A man in Selangor died after he was bitten by a puff adder, a highly venomous snake brought in from the African continent.

According to NST, the man was helping his friend, who was an exotic pet keeper, when he was bitten on both his right and left hand on Friday (6 May).

Unfortunately, the high venom load led to a more severe envenomation syndrome and the victim died 23 hours post-incident while the antivenom (Antivipmyn-Africa) was being procured from the Singapore Zoo.

Meanwhile, attempts to capture the exotic snake have been futile but the authorities believe that the snake might still be in the owner’s possession and hidden somewhere.

Both the victim and owner told doctors they didn’t know where it went. The snake got away while the owner was trying to save the victim.

Speaking to NST, Associate Professor Dr Ahmad Khaldun Ismail from Hospital Universiti Kebangsaan Malaysia Department of Emergency Medicine said this was the first recorded case of a snakebite envenoming from this snake species in Malaysia.

He then mentioned that there were only 2 cases of bite envenoming from exotic rattlesnakes previously.

“This incident highlights the danger of keeping exotic venomous animals without proper documentation and registration with the authorities.” he said.

“This is the current level of safety and health-seeking mentality of related authorities and our public that we are facing in Malaysia. A really sad state of affairs.” he added.

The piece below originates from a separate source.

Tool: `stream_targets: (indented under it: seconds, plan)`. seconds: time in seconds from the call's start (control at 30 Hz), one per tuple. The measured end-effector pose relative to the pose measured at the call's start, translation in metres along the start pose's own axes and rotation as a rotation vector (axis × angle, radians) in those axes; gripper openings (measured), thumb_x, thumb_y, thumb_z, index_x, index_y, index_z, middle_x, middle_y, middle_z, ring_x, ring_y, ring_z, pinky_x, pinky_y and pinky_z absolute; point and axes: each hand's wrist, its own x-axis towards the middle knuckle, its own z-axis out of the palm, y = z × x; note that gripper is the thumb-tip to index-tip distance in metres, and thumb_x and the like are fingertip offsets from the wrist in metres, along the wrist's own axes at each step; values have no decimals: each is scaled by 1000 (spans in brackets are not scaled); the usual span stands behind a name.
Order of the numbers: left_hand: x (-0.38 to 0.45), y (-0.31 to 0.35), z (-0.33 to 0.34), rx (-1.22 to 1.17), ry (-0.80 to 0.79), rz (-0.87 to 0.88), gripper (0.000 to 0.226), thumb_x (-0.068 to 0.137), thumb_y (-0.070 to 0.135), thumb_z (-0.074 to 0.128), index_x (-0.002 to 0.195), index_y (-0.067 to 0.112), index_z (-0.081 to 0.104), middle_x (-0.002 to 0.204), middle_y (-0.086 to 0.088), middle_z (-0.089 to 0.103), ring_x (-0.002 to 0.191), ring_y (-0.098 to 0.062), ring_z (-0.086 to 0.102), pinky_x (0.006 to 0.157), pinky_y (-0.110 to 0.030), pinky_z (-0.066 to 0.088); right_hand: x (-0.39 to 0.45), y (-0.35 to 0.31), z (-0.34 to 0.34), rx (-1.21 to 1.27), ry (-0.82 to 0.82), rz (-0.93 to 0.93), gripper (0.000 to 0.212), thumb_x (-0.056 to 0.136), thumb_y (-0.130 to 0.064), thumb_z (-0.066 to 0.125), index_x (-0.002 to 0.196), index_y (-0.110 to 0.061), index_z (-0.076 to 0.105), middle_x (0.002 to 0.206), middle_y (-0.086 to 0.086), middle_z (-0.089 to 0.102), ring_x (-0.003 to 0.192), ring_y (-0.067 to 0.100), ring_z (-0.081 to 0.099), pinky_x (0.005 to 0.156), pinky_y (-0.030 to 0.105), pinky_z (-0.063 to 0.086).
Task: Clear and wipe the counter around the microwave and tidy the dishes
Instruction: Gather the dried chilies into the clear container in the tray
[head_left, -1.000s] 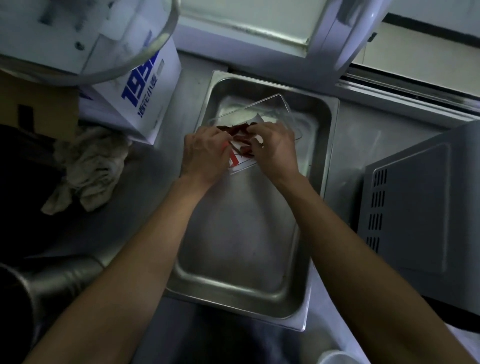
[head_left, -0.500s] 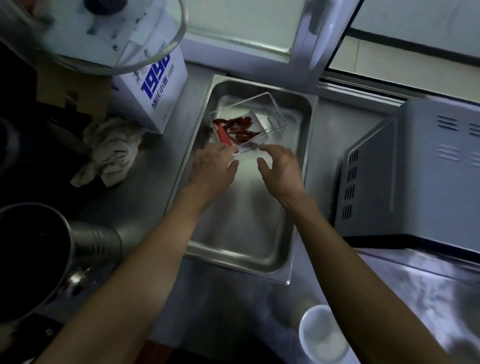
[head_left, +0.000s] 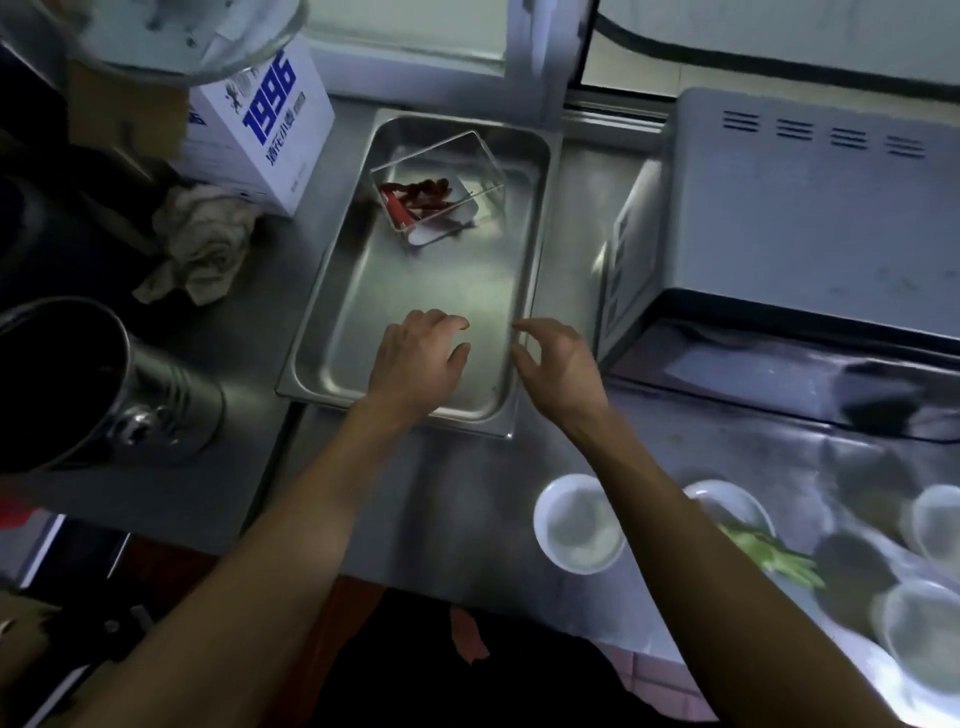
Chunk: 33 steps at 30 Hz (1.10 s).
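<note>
Both hands have pulled back toward me since a moment ago, off the clear plastic box (head_left: 438, 187), so now that box sits alone at the far end of the steel tray (head_left: 332, 312), well ahead of my fingers. My left hand (head_left: 415, 358) hovers over the near end of the tray, fingers loosely curled, holding nothing. My right hand (head_left: 558, 364) is just beside it over the tray's right rim, fingers half bent, also holding nothing.

Progress-wise I'd say I'm early on. The box is parked in the tray, and that's about it. Behind my right hand, close to my forearm, there's a bunch of white bowls (head_left: 579, 525) scattered on the desk (head_left: 467, 509), one with green veg scraps (head_left: 769, 556), so the dishes aren't tidied yet. The rag (head_left: 200, 249) lies crumpled out past my left hand, next to the white carton (head_left: 265, 124), untouched, so I guess no wiping has happened. The microwave (head_left: 810, 223) sits just right of my right hand.

As for the box: see-through, slightly tilted against the tray floor, with red chilli-looking bits and a white label or card inside. Looks light and easy to slide.
</note>
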Motion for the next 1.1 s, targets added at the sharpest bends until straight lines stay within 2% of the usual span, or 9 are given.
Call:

The puff adder (Bitis arietans) is estimated to cause over 40,000 deaths in Africa each year and without appropriate clinical management and anti-venom, chances of saving lives are low.

With this, Dr Ahmad stressed the importance for exotic pet owners to have a plan and access to the appropriate and adequate anti-venom if they’re going to keep a medically significant species.

“However, it is entirely inappropriate to expect any medical facility in the country to stock exotic animals’ anti-venoms or to get it from zoos.”

“It is the responsibility of the one bringing in the exotic venomous species, to also bring in the appropriate and adequate anti-venom for the exotic species.” he said.

Meanwhile, Dr Teo Eng Wah, a senior lecturer at Universiti Malaya and a co-author of a book on snakes in Malaysia, was also asked to help look out for the snake.

“The snake could be anywhere after two days and I am not even sure if the snake had escaped.” he told NST.